***** Information supplied

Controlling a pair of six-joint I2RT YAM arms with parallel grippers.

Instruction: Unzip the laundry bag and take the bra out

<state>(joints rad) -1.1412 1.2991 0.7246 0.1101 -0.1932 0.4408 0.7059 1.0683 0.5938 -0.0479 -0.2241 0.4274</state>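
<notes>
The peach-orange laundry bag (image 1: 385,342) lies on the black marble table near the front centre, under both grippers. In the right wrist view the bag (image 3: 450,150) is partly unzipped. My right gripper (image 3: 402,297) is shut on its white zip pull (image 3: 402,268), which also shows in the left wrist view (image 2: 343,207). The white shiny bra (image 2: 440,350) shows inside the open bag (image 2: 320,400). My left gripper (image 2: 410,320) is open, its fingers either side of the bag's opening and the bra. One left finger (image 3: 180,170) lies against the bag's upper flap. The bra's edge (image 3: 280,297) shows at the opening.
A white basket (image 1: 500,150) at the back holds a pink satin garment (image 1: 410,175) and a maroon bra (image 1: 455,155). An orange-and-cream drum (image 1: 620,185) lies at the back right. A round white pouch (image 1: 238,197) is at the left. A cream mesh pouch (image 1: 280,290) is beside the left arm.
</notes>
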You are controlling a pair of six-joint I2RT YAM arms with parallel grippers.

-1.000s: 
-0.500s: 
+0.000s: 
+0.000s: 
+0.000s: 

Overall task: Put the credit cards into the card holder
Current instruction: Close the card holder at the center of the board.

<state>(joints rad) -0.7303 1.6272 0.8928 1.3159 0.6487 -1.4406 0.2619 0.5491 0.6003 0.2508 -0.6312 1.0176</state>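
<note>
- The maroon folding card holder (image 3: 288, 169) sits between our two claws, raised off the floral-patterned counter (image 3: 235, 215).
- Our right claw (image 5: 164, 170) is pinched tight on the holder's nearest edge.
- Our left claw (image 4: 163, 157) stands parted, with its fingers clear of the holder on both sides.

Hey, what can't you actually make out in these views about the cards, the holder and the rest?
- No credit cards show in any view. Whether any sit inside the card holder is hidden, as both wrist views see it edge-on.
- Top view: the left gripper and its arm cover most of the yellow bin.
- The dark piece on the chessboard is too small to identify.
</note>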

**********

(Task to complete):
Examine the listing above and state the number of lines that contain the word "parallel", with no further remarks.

(Written answer):
2